Thoreau hoed beans that first summer, working seven hours a day, for profit of $8.71. That doesn’t sound like much, but keep two things in mind: first, the money went farther in the 1840s, and second, this was actually more profitable than his writing was at that point. I’m not aware that he’d made any money on his writing thus far, and he was about to lose considerable money on the publication of his first book, A Week on the Concord and Merrimack Rivers.
Being a writer, Henry looked for metaphors. After talking about cultivating beans, he listed the virtues he wanted to cultivate: “sincerity, truth, simplicity, faith, innocence, and the like…”
This informal list tells us something about Henry. Notice he doesn’t list compassion, generosity, kindness, forgiveness, etc. Not that he didn’t believe in those things or that they weren’t important to him on some level, but his moral emphasis is on the self. His highest values (or at least the first come to his mind) are those that have to do with personal integrity. Walden is primarily a book about how you live with yourself, inside your own skull, and how you view the world. Though Henry’s ideas have implications for how you treat others, that’s not really is focus. If you want to learn how to get along with others, Walden isn’t the best place to look for answers.

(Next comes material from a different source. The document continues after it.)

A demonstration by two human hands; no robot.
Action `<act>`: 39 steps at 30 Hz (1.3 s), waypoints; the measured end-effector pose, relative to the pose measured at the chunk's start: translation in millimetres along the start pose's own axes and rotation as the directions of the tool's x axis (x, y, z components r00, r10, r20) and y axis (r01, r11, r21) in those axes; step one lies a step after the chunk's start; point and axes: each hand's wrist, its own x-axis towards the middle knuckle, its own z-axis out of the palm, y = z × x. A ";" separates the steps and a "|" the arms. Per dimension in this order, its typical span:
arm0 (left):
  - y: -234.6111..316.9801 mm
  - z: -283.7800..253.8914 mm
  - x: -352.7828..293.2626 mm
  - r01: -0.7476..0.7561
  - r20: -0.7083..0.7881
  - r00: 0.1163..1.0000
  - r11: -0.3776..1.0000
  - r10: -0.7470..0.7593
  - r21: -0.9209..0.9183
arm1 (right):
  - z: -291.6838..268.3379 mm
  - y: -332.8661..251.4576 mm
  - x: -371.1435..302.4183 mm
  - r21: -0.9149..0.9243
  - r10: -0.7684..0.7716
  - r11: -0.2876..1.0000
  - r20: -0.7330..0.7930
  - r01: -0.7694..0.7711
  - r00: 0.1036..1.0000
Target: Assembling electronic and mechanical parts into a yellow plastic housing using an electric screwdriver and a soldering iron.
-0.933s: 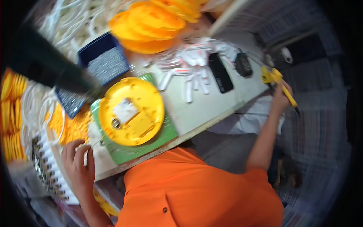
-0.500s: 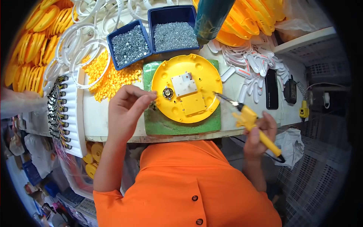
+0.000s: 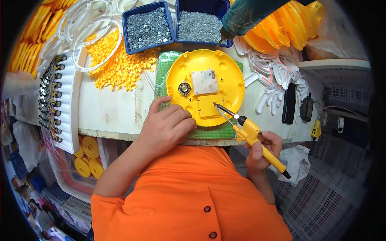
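Observation:
A round yellow plastic housing [image 3: 235, 86] lies on a green mat [image 3: 161, 74]. Inside it sit a white box [image 3: 204, 82], a small round speaker [image 3: 184, 88] and a yellow rectangular cover [image 3: 210, 105]. My right hand [image 3: 263, 150] grips a yellow soldering gun [image 3: 251, 130], its tip over the rectangular cover; whether it touches cannot be told. My left hand [image 3: 167, 126] is at the housing's lower left rim, fingers bent, the index finger up by the edge. What its fingertips hold, if anything, is hidden. A thin wire [image 3: 149, 82] shows just beyond it.
Two blue bins of small metal parts [image 3: 146, 28] stand behind the housing, under a hanging teal power screwdriver [image 3: 245, 18]. Small yellow pieces [image 3: 120, 68] and a white rack of wired parts [image 3: 68, 104] are left. White plastic strips [image 3: 277, 76] and a black phone [image 3: 288, 103] lie right.
The soldering gun's tip has come left, from the housing's right rim to over the rectangular cover. My left hand has turned palm down and moved nearer at the rim. The view has shifted slightly.

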 end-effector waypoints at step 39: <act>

In saying that that I’m not demeaning the book or its author. No book can be all things to all people, and no author can be an expert in all areas. This list here, I think, encapsulates something about who Henry was and the ways in which he is or is not going to be helpful to us as readers. He can come off as pretty self-centered times, and you could say that Walden is a self-centered book. That was Henry starting point. If I interpret him correctly, I think he felt you had to get that right first — who you are, what you really value, what’s at the core of life after you strip everything else away — before you can make sense of anything else.
And if you’re of an introverted, contemplative temperament, that probably makes a lot of sense to you.